There are three basic aspects to subnetting--determining how many subnets you
need, how many hosts it will allow and what are the valid addresses on the
subnet. There are several complicated formulas to work this out, most involving
binary math. One can memorize several tables, or, if they are good at this sort
of thing, do it in their head. If one does use the calculator provided with
Windows, especially on the test, I would recommend that they learn the keyboard
shortcuts, which will, with a bit of practice, be much simpler than clicking on
the required keys or radio buttons. (However, in the Cisco exam, you aren't able
to use the calculator, so you will have to memorize).
The operations you would have to perform are the following--converting binary
to decimal, which is done by hitting the F6 key. Converting decimal to binary,
which is done by hitting the F8 key. Figuring 2 to the power of something
(henceforth represented by 2^number) which is done by hitting 2, the
letter y and then the second number. Clearing the previous calculation, done by
hitting the escape key and lastly, subtraction, which is done by hitting the -
The information below is also useful both in the real world and on the exams
for IIS4 and Proxy 2.0. In both cases, a range of addresses can be permitted or
denied access based on subnet masks.
I am going to do all the examples with a class C address, as that is the
simplest. However, this will work with the other classes as well. So, let's say
you have a network that begins with 192.168.0.1. Your network address then is
192.168.0.0--this is the address representing the entire network. You want to
divide it into 6 subnets. Your default subnet mask is 255.255.255.0. You have to
change that. (As an aside, you may see a subnet written as 192.168.0.1/24
instead of being written out as 255.255.255.0 The number behind the slash
indicates the number of ones in the subnet if it is written in binary. For
example, 255.255.255.0 is written in binary as
11111111.11111111.11111111.00000000 [usually without dots between the bits--I
simply put them there for the reader's convenience]. Therefore, 192.168.0.1/24.
This is called slash notation.)
This becomes more important in Cisco exams. You will find that preperation
tests and textbooks use slash notation or terms like 6 bits of subnetting. This
USUALLY means 6 bits in addition to the default subnet mask. For instance, "You
have a class B address with 6 bits of subnetting" means that there are six
additional bits. A default class B netmask is 255.255.0.0 or
11111111.11111111.00000000.00000000 in binary. 6 bits would be
11111111.11111111.11111100.00000000 or 255.255.255.252.0.
One has to be careful however--if they say a class B address with 26 bits of
subnetting, then they mean 26 bits total. As a subnet mask consists of 32 bits,
and a class B netmask consists of 16 bits, it isn't possible to add 26
additional bits. So be careful. Although I found such deceptive questions only
on practice exams, and not on the actual test, the possibility is there.

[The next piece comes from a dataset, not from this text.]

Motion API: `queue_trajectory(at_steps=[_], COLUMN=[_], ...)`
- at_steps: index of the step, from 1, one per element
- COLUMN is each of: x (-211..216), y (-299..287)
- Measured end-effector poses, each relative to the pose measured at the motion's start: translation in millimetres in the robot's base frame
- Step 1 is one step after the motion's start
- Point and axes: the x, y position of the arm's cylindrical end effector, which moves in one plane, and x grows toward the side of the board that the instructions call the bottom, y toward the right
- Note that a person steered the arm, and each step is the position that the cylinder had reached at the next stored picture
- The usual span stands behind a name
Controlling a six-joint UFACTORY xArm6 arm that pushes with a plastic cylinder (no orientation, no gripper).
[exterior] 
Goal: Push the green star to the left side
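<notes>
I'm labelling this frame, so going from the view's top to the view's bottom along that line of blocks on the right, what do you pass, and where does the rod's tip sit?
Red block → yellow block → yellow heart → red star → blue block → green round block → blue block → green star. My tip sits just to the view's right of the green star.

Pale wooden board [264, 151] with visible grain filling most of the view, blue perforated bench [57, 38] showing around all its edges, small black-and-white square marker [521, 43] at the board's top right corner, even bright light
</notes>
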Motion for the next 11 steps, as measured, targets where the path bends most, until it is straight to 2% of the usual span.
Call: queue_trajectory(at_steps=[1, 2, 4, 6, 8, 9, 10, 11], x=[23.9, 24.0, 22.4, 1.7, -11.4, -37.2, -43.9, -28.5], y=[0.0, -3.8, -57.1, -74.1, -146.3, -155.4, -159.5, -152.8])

There is a very simple formula here. 2^n-2=X. X has to be equal to or greater
than the number of desired subnets. So, 2^2=4. 4-2=2. Nope, not enough. So,
2^3=8. 8-2=6. There we go. That's how many bits we need to take from the host
address part of the subnet to make our subnet mask. Take the three bits.
To digress for a moment, I am assuming that you've tried some of the other
subnet tutorials first and know what I mean by bits, octets etc. (To review it
very quickly, a number like 255 is the decimal equivelant of the binary
11111111. Each of the numbers in a subnet mask represents 8 bits of a binary
number, therefore use of the word octet.) So, in binary, the current last octet,
0, is written as 00000000. Now, we're taking those three bits and putting them
at the left side of this octet--more properly referred to as putting them in
high order. Our new final octet is 11100000. Then, either using the table you've
memorized, or your windows calculator, you put this back into decimal form. It
is 224. Ergo, our new subnet mask, one that will allow us to have 6 subnets is
There is another method that some might find easier. If you remember that
10000000 in binary is 128 then each bit to the right of that first represents
half of the preceding number. (You're probably saying huh? Read on.)

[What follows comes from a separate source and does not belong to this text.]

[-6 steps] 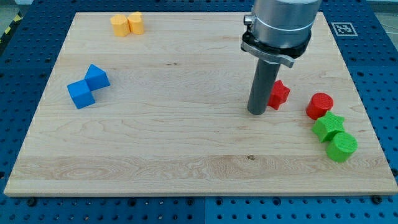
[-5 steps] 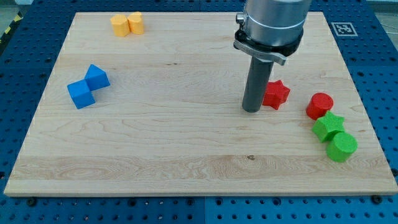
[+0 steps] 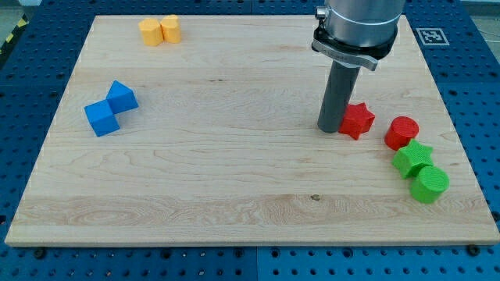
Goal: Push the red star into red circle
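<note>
The step in hand is judged to be the final push of the red star (image 3: 357, 120) toward the red circle (image 3: 401, 132). The table (image 3: 234, 195) is a pale wooden board set on a blue perforated base. The rod is seen to descend from the view's top, and my tip (image 3: 329, 129) is placed against the star's left side, apparently in contact. No jaws are fitted to this arm, so no open or closed state can be reported.

For the push to be done well, the tip should be kept behind the star's centre, on the line running through the star to the circle, which lies to the view's right and slightly lower. An off-centre contact is judged likely to spin the star aside, its points giving an uneven face. The green star (image 3: 412, 158) and green cylinder (image 3: 428, 184) stand just below the circle and should not be disturbed.

The red star is a small, low, bright red block, near the circle but not touching it.
</note>
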Controlling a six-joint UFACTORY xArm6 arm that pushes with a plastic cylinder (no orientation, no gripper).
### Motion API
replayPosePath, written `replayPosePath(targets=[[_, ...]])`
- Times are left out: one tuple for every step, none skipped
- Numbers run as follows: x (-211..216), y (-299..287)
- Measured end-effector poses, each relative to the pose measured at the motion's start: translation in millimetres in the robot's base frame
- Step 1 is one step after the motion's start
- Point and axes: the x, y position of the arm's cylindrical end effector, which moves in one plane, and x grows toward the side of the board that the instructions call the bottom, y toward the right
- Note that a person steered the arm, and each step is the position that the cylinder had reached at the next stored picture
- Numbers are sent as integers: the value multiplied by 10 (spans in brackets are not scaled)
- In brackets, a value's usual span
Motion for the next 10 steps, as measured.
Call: replayPosePath(targets=[[-11, 160], [-36, 251], [-36, 251], [-51, 300], [-85, 384], [-166, 433], [-174, 439], [-191, 441], [-232, 449], [-267, 463]])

we've taken three bits. The first bit, if there were no others, would be 128.
The second 1, counting from the left, is half of that, 64. (What I mean by this
is that if you only had 1000000 in binary, using only 6 0's, the number in
decimal is 64.) The third is 32, etc. So, you can simply add 128+64+32 to get
your 224. Use whichever method works best for you.
Sometimes, you might want have a problem that goes the opposite way--with a
given subnet mask, how many subnets can you have. It's solved in the same
general way. Put the changed octet into binary, count the 1's then use the 2^n-2
formula. So, if you have a subnet of 255.255.255.224, and you want to know how
many subnets can be made with it, write the 224 in binary. 11100000. Three
1's---2^3-2---you can have 6 subnets
Be careful here. You may be presented with a problem that gives you class B
address with what looks like a class C subnet, for example 22.214.171.124 and a
subnet of 255.255.255.224. What's happened here is that you now have a
ridiculous number of subnets, with 30 hosts each. Judge the class by the IP
address, not by the subnet. However, from what I've seen and heard, such test
questions are more likely to be seen on Cisco rather than MS exams.
Ok, the next part is to figure out how many hosts can be on each subnet. As
you've probably already learned, we lose some address per subnet, because we
can't have all 0's or all 1's. Additionally, certain addies are used for the
subnet ID. I repeat, this is only a howto--there are many good, though often
complicated, explanations of why out there. So, moving right along...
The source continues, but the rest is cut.